Currently the project’s only involvement in York County is in Family Court.
“We come to Family Court and sometimes the judge will mandate or refer some of the gentlemen in court to our program,” Faulkner said. “But we didn’t have a place for them to be referred to.”
Faulkner said funds will become available in October for the project to open its own location in Rock Hill, and in the meantime they will use some space in the Cherry Road office of Carolina Community Actions.
“100 Black Men of America sought me out to try to pull things together to help some of these young guys that’s in the community that were young dads but they were thuggish and creating havoc,” Faulkner said. “Some of the older guys and church leaders would come up with stuff – ‘What could we do to help?’ ”

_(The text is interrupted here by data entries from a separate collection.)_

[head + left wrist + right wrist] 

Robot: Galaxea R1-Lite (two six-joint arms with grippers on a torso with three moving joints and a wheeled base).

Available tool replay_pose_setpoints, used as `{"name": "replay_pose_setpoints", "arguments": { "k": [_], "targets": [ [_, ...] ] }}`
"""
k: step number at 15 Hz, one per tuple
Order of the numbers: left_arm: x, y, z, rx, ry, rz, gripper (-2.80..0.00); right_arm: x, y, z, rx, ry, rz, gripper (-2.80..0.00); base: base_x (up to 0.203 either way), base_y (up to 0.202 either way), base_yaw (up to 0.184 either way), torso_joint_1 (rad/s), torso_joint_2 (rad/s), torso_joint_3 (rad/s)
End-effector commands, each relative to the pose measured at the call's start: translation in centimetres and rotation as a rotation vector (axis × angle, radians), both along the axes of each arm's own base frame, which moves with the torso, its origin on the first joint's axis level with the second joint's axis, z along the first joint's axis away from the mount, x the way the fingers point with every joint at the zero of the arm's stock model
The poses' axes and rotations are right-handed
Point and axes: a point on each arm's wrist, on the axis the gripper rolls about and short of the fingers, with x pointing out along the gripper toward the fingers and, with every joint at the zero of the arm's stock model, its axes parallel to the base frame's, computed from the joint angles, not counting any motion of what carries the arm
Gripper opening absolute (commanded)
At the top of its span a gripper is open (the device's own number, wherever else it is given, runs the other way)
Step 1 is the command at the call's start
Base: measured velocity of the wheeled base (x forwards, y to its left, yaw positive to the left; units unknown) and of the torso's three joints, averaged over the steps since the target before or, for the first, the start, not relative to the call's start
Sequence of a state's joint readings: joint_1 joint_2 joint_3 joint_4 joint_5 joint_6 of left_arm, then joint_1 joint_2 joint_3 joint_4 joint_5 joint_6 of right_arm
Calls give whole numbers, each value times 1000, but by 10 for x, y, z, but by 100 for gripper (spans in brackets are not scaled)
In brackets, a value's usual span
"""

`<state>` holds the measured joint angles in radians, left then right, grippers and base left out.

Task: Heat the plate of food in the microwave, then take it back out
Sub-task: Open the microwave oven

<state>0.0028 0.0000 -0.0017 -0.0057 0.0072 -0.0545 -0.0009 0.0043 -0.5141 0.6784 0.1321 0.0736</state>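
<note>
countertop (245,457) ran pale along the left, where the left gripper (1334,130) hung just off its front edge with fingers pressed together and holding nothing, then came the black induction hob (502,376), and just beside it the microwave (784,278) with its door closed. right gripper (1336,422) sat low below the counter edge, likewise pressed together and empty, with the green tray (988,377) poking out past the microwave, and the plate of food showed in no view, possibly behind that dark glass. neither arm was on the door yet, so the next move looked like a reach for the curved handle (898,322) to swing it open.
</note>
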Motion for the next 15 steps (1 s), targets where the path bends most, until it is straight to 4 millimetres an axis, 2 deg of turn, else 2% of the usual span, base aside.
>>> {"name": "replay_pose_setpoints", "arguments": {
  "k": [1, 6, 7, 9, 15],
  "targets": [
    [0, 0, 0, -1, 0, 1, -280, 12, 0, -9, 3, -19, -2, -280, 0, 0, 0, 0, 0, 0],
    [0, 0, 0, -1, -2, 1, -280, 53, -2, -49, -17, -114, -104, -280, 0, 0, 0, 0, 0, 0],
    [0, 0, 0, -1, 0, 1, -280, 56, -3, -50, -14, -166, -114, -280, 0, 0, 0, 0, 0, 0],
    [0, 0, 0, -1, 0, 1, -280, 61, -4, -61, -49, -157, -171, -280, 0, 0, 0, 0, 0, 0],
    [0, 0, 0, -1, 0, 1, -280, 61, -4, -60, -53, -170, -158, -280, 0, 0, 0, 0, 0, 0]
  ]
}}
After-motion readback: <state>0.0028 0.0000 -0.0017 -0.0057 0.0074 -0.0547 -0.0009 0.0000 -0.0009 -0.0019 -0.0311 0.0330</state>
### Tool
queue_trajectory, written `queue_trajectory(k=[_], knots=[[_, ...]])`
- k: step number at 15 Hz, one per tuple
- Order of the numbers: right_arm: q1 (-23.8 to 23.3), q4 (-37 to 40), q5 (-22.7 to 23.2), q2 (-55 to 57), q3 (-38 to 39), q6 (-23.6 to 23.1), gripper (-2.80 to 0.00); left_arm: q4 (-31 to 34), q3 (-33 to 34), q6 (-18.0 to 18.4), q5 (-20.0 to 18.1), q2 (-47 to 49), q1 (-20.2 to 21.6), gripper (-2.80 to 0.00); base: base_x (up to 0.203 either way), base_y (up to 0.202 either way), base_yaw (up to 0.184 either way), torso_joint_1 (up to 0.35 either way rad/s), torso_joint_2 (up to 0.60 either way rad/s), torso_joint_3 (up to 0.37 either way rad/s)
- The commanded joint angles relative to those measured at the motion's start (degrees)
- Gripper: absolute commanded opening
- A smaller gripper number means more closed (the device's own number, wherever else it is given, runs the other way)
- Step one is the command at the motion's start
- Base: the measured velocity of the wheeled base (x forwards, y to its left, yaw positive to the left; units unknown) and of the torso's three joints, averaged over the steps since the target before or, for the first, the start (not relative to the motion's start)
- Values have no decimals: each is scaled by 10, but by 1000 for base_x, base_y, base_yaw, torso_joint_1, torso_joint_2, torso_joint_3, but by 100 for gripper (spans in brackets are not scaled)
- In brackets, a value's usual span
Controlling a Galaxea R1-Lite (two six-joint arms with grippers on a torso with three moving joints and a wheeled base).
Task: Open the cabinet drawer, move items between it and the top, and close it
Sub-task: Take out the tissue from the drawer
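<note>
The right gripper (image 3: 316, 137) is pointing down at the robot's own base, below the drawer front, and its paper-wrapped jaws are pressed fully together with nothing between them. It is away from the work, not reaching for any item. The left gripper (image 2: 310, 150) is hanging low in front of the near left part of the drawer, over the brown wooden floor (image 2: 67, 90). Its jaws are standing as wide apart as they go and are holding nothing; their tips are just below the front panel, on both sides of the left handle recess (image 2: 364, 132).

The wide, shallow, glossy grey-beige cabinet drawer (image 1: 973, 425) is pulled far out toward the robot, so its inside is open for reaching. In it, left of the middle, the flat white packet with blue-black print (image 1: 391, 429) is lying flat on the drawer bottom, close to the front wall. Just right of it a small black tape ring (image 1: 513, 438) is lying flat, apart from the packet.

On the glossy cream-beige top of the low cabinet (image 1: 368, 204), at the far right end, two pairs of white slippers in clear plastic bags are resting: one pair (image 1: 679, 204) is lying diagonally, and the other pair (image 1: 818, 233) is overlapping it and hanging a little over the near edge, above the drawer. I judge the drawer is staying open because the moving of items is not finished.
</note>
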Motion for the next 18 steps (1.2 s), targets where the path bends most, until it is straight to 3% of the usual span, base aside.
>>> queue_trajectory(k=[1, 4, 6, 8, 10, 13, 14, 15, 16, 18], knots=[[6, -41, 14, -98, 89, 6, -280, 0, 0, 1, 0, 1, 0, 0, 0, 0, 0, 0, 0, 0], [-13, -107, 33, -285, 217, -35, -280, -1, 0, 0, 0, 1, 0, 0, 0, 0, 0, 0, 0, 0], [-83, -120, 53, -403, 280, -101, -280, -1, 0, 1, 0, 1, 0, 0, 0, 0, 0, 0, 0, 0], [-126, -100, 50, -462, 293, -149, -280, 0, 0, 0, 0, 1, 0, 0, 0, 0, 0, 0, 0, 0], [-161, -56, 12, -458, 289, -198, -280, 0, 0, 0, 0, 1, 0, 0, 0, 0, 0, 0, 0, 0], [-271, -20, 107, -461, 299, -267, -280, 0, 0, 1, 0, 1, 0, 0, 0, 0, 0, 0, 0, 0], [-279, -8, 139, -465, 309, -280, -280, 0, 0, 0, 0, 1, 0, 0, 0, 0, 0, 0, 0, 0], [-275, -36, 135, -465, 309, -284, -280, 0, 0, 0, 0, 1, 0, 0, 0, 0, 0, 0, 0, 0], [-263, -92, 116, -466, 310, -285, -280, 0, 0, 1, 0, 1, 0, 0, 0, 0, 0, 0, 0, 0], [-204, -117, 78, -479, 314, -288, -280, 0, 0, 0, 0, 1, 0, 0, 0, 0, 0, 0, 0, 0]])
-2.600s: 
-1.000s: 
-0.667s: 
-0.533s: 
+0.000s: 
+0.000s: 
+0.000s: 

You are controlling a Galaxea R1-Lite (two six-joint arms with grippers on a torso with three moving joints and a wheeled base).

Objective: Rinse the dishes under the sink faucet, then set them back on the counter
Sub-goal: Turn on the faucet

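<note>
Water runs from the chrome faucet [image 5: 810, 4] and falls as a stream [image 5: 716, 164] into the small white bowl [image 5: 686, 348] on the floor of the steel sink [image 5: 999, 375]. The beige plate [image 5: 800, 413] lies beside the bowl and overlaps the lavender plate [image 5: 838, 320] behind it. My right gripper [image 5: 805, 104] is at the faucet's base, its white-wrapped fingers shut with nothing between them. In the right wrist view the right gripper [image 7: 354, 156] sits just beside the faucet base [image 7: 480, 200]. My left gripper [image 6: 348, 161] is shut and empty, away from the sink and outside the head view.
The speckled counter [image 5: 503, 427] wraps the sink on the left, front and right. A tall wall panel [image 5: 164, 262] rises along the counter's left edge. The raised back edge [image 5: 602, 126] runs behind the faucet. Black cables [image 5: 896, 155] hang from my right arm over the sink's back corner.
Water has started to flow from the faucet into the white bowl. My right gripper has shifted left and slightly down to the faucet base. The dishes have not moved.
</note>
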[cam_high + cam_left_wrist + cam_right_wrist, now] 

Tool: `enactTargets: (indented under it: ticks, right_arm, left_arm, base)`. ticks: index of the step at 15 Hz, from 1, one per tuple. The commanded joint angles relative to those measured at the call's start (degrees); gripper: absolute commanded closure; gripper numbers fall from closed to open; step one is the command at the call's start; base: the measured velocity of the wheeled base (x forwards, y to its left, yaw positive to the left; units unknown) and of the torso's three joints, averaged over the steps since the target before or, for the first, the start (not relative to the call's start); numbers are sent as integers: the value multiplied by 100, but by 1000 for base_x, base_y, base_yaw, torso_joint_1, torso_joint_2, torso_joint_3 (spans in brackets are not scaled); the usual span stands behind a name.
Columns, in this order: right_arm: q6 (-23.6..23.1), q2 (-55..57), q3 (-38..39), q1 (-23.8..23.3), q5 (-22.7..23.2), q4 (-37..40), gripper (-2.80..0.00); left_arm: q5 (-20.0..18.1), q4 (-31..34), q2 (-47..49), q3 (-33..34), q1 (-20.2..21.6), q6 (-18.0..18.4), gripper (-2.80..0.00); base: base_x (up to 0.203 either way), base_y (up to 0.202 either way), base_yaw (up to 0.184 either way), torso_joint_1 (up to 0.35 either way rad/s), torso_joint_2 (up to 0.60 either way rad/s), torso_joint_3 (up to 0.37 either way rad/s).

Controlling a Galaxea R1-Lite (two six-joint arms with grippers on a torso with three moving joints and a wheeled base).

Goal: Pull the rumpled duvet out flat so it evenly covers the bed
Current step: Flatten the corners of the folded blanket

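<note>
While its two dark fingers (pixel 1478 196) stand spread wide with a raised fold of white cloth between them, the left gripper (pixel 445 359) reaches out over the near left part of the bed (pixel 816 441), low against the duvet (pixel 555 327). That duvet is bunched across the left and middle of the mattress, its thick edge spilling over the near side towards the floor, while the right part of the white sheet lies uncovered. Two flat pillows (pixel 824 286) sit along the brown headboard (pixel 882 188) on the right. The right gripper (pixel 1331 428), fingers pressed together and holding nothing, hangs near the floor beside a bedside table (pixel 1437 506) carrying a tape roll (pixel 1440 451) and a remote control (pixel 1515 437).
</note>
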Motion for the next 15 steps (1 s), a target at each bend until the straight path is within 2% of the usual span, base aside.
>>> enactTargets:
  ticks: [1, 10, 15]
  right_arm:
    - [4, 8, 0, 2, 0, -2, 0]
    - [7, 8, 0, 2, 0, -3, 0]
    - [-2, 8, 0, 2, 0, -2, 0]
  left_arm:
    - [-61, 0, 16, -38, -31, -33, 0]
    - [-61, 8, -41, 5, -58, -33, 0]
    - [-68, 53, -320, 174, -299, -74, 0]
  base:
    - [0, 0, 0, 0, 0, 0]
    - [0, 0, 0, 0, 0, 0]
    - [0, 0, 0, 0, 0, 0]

The Sisters of Charity of St. Augustine in Ohio was the first sponsor to sign on, and then “the floodgates opened” with other sponsors joining the cause, including United Way and the City of Lancaster, Faulkner said. It is expanding to York County with help from the S.C. Department of Social Services and the South Carolina Center for Fathers and Families.
Participation in the program is voluntary, through referral, or a court mandate. Fathers between the ages of 18 and 40 start by taking an assessment to determine what their needs are. They meet individually with an intervention specialist and in groups, and Faulkner said discussion topics range from job readiness training and health and wellness to parenting. Sometimes the project will even conduct a mediation between the mother and father.
“Our whole thing is, the child is the most important person in the whole equation,” he said. “We want what’s best for the child.”
The program serves low-income, non-custodial fathers who don’t have any convictions for violent crimes.
“If they’ve got a criminal record, we can work with it as long as it’s not child abuse, child neglect, child pornography or criminal domestic abuse,” Faulkner said, adding that someone charged with criminal domestic violence-first offense can still participate if the charge is not prosecuted.
The expanding Lancaster Fatherhood Project will soon change its name to the Catawba Fatherhood Initiative and will serve Lancaster, York, Union and Chester counties, Faulkner said, and is part of the statewide Center for Fathers and Families.
“You go to Charleston and you get the same services there that you get in York County,” he said.
Douglas began studying at the University of South Carolina-Lancaster and got into the Army Reserve before moving to Maryland. He came back to South Carolina and is now an outreach coordinator for the Lancaster Fatherhood Project. In that capacity he makes sure participants get to job interviews, doctor appointments or group meetings and makes regular calls to check on participants.
“I came into the program with the same problems they have, so I can easily relate to them,” he said. “They’re like, ‘There’s no way you were in this program.’ ”
He says one of the best parts is getting to encourage the fathers going through the program.
“I just keep encouraging them – ‘I told you you can do it, just stay focused and do it,’ ” he said. “There’s nothing to it.”